*INSTRUCTIONS TO FOLLOW*
Precise copying is required. Return the data below in full.
*** DATASET CONTENT ***
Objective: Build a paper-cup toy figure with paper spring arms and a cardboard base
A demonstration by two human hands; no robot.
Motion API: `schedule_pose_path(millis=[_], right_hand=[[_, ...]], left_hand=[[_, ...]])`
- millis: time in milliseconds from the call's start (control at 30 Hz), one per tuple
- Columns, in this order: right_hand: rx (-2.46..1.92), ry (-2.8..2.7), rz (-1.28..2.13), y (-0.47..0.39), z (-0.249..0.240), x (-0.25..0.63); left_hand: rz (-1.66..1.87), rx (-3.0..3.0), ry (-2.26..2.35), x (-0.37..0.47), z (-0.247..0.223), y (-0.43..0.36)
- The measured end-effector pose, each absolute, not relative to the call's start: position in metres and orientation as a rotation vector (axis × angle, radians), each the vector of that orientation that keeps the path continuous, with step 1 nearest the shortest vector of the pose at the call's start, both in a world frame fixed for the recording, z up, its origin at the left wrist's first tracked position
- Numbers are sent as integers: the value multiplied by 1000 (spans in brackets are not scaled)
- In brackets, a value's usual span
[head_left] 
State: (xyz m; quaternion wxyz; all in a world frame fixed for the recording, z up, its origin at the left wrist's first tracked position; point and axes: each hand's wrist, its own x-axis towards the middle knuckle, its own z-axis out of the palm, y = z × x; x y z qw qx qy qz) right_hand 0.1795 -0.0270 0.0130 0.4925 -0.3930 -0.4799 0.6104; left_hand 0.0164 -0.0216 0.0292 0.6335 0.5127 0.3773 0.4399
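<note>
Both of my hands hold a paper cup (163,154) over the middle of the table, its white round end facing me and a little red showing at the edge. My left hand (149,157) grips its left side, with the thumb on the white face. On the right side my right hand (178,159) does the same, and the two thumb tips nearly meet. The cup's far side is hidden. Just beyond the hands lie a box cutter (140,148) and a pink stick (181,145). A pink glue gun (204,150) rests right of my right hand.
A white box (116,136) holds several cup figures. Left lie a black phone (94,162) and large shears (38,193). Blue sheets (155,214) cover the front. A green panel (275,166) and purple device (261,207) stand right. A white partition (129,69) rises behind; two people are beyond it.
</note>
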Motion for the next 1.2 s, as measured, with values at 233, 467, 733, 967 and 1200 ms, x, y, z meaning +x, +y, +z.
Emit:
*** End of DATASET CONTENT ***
*SOLUTION TO THE PROBLEM*
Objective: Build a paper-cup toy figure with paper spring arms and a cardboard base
A demonstration by two human hands; no robot.
Motion API: `schedule_pose_path(millis=[_], right_hand=[[_, ...]], left_hand=[[_, ...]])`
- millis: time in milliseconds from the call's start (control at 30 Hz), one per tuple
- Columns, in this order: right_hand: rx (-2.46..1.92), ry (-2.8..2.7), rz (-1.28..2.13), y (-0.47..0.39), z (-0.249..0.240), x (-0.25..0.63); left_hand: rz (-1.66..1.87), rx (-3.0..3.0), ry (-2.26..2.35), x (-0.37..0.47), z (-0.247..0.223), y (-0.43..0.36)
- The measured end-effector pose, each absolute, not relative to the call's start: position in metres and orientation as a rotation vector (axis × angle, radians), each the vector of that orientation that keeps the path continuous, with step 1 nearest the shortest vector of the pose at the call's start, both in a world frame fixed for the recording, z up, its origin at the left wrist's first tracked position
- Numbers are sent as integers: the value multiplied by 1000 (spans in brackets are not scaled)
- In brackets, a value's usual span
[head_left] 
State: (xyz m; quaternion wxyz; all in a world frame fixed for the recording, z up, its origin at the left wrist's first tracked position; point and axes: each hand's wrist, its own x-axis towards the middle knuckle, its own z-axis out of the palm, y = z × x; x y z qw qx qy qz) right_hand 0.1795 -0.0270 0.0130 0.4925 -0.3930 -0.4799 0.6104; left_hand 0.0164 -0.0216 0.0292 0.6335 0.5127 0.3773 0.4399
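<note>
Both of my hands hold a paper cup (163,154) over the middle of the table, its white round end facing me and a little red showing at the edge. My left hand (149,157) grips its left side, with the thumb on the white face. On the right side my right hand (178,159) does the same, and the two thumb tips nearly meet. The cup's far side is hidden. Just beyond the hands lie a box cutter (140,148) and a pink stick (181,145). A pink glue gun (204,150) rests right of my right hand.
A white box (116,136) holds several cup figures. Left lie a black phone (94,162) and large shears (38,193). Blue sheets (155,214) cover the front. A green panel (275,166) and purple device (261,207) stand right. A white partition (129,69) rises behind; two people are beyond it.
</note>
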Motion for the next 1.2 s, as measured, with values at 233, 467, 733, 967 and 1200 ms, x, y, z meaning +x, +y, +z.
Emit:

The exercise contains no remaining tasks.